WORK TASK >> Return each line of the listing that contains the string "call".

DATA SHOWN >>
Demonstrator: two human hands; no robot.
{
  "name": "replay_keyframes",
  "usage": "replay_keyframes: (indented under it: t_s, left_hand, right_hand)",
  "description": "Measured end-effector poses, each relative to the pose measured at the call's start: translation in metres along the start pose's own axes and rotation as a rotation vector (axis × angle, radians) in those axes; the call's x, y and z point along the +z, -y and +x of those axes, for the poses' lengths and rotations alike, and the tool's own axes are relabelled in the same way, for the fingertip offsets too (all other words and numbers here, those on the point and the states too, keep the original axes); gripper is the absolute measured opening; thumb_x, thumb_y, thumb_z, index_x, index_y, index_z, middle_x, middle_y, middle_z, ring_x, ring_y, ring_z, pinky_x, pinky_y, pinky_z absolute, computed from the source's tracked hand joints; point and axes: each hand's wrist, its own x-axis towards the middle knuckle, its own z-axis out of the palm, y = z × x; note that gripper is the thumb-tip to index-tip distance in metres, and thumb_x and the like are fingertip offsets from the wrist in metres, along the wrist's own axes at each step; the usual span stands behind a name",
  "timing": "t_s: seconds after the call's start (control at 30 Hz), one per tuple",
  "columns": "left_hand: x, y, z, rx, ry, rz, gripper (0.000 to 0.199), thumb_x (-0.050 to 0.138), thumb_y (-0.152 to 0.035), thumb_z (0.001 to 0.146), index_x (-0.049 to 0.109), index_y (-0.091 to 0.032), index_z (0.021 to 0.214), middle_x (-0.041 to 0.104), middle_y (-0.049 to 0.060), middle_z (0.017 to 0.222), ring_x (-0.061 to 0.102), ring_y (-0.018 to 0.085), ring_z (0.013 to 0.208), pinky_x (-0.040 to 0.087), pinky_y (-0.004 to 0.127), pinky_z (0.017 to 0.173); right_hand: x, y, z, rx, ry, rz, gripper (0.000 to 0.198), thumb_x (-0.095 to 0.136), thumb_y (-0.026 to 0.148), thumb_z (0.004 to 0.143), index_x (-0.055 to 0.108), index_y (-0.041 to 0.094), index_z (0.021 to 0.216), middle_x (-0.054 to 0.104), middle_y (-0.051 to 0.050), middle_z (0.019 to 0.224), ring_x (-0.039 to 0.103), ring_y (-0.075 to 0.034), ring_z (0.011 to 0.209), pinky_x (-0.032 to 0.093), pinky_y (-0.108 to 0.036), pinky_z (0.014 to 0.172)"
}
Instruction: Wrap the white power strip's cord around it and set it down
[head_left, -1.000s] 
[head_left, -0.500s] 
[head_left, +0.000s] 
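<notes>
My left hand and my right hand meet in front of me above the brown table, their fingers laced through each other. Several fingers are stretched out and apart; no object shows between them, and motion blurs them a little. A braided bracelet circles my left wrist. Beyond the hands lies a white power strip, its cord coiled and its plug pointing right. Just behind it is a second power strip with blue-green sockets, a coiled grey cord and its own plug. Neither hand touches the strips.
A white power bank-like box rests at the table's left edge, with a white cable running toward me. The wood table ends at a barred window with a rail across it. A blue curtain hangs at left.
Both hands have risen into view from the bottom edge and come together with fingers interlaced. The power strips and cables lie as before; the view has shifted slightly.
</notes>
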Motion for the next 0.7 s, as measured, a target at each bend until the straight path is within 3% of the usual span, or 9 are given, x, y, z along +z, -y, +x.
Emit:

RESULT OF THE EXERCISE >>
  "description": "Measured end-effector poses, each relative to the pose measured at the call's start: translation in metres along the start pose's own axes and rotation as a rotation vector (axis × angle, radians) in those axes; the call's x, y and z point along the +z, -y and +x of those axes, for the poses' lengths and rotations alike, and the tool's own axes are relabelled in the same way, for the fingertip offsets too (all other words and numbers here, those on the point and the states too, keep the original axes); gripper is the absolute measured opening; thumb_x, thumb_y, thumb_z, index_x, index_y, index_z, middle_x, middle_y, middle_z, ring_x, ring_y, ring_z, pinky_x, pinky_y, pinky_z absolute, computed from the source's tracked hand joints; point and axes: each hand's wrist, its own x-axis towards the middle knuckle, its own z-axis out of the palm, y = z × x; note that gripper is the thumb-tip to index-tip distance in metres, and thumb_x and the like are fingertip offsets from the wrist in metres, along the wrist's own axes at each step; the usual span stands behind a name",
  "timing": "t_s: seconds after the call's start (control at 30 Hz), one per tuple",

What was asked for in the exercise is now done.